Activity: Before you write out the listing, remove the pictures; everything else stays exactly as it is.

Supplied data:

•••

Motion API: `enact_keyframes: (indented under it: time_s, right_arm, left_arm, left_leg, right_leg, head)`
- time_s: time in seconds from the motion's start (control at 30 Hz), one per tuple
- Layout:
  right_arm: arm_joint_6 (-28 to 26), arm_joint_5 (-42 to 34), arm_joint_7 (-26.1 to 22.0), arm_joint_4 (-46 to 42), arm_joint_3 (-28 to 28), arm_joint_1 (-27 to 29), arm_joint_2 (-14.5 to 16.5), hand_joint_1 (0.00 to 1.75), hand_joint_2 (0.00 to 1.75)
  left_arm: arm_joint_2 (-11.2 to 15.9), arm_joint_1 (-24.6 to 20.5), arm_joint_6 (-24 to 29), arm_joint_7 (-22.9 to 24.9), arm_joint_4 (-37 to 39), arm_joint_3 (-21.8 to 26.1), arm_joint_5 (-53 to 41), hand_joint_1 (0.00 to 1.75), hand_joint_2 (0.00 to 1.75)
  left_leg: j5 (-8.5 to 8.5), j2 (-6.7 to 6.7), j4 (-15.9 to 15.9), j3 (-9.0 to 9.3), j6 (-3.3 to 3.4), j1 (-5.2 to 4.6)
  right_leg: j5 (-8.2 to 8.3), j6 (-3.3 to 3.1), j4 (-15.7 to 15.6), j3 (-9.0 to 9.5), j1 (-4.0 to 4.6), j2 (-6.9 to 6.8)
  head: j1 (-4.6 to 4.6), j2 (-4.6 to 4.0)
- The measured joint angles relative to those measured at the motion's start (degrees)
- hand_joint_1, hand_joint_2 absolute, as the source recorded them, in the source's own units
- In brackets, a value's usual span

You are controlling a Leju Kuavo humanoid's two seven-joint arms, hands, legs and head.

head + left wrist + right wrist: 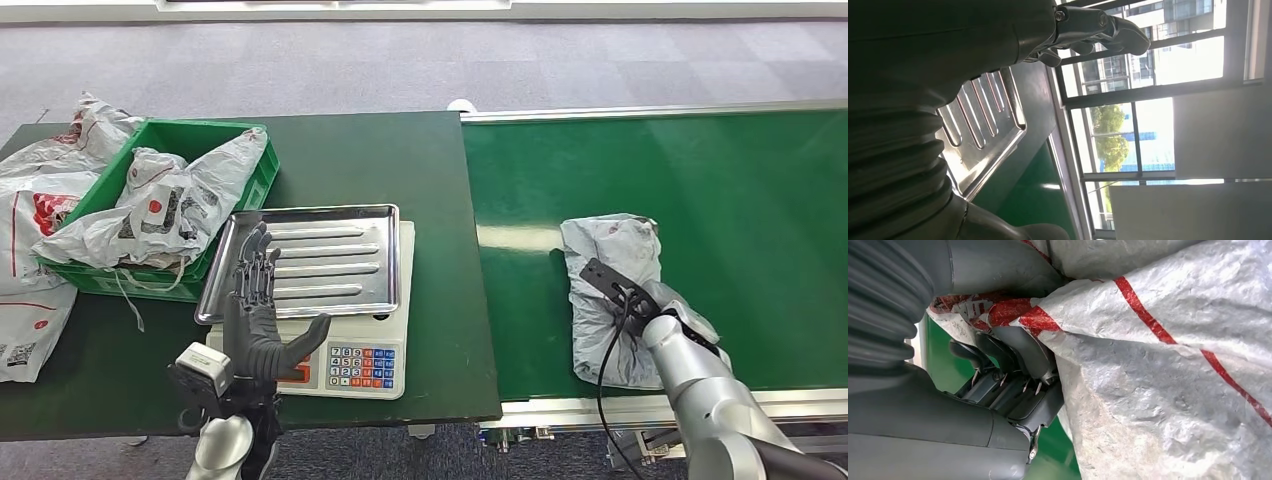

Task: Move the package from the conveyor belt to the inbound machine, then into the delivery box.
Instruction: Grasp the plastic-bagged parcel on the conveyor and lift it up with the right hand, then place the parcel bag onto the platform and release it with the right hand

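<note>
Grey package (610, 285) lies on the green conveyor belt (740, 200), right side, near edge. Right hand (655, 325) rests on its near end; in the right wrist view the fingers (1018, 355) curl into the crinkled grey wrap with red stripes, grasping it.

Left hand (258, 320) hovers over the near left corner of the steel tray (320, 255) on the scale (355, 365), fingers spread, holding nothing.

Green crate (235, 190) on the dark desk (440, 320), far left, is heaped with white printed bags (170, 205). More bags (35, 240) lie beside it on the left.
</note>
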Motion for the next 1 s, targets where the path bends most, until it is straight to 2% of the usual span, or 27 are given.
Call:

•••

Answer to this task:
Motion API: `enact_keyframes: (indented under it: time_s, right_arm, left_arm, left_leg, right_leg, head)`
- time_s: time in seconds from the motion's start (control at 30 Hz), one per tuple
- Layout:
  right_arm: arm_joint_6 (-28 to 26), arm_joint_5 (-42 to 34), arm_joint_7 (-26.1 to 22.0), arm_joint_4 (-46 to 42), arm_joint_3 (-28 to 28), arm_joint_1 (-27 to 29), arm_joint_2 (-14.5 to 16.5), hand_joint_1 (0.00 to 1.75), hand_joint_2 (0.00 to 1.75)
  left_arm: arm_joint_2 (-11.2 to 15.9), arm_joint_1 (-24.6 to 20.5), arm_joint_6 (-24 to 29), arm_joint_7 (-22.9 to 24.9), arm_joint_4 (-37 to 39), arm_joint_3 (-21.8 to 26.1), arm_joint_5 (-53 to 41), hand_joint_1 (0.00 to 1.75), hand_joint_2 (0.00 to 1.75)
  left_leg: j5 (-8.5 to 8.5), j2 (-6.7 to 6.7), j4 (-15.9 to 15.9), j3 (-9.0 to 9.3), j6 (-3.3 to 3.4), j1 (-5.2 to 4.6)
  right_leg: j5 (-8.2 to 8.3), j6 (-3.3 to 3.1), j4 (-15.7 to 15.6), j3 (-9.0 to 9.5), j1 (-4.0 to 4.6), j2 (-6.9 to 6.8)
  head: j1 (-4.6 to 4.6), j2 (-4.6 to 4.0)
- The measured joint angles relative to those measured at the motion's start (degrees)
- hand_joint_1, hand_joint_2 absolute, as the source recorded them, in the source's own units
- In brackets, a value's usual span

You are controlling a Leju Kuavo humanoid's two seven-joint arms, hands, legs and head.

head + left wrist + right wrist: 

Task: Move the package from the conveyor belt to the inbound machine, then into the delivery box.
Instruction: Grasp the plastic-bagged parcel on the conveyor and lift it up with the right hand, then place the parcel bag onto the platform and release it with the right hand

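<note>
Grey package (610, 285) lies on the green conveyor belt (740, 200), right side, near edge. Right hand (655, 325) rests on its near end; in the right wrist view the fingers (1018, 355) curl into the crinkled grey wrap with red stripes, grasping it.

Left hand (258, 320) hovers over the near left corner of the steel tray (320, 255) on the scale (355, 365), fingers spread, holding nothing.

Green crate (235, 190) on the dark desk (440, 320), far left, is heaped with white printed bags (170, 205). More bags (35, 240) lie beside it on the left.
</note>
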Motion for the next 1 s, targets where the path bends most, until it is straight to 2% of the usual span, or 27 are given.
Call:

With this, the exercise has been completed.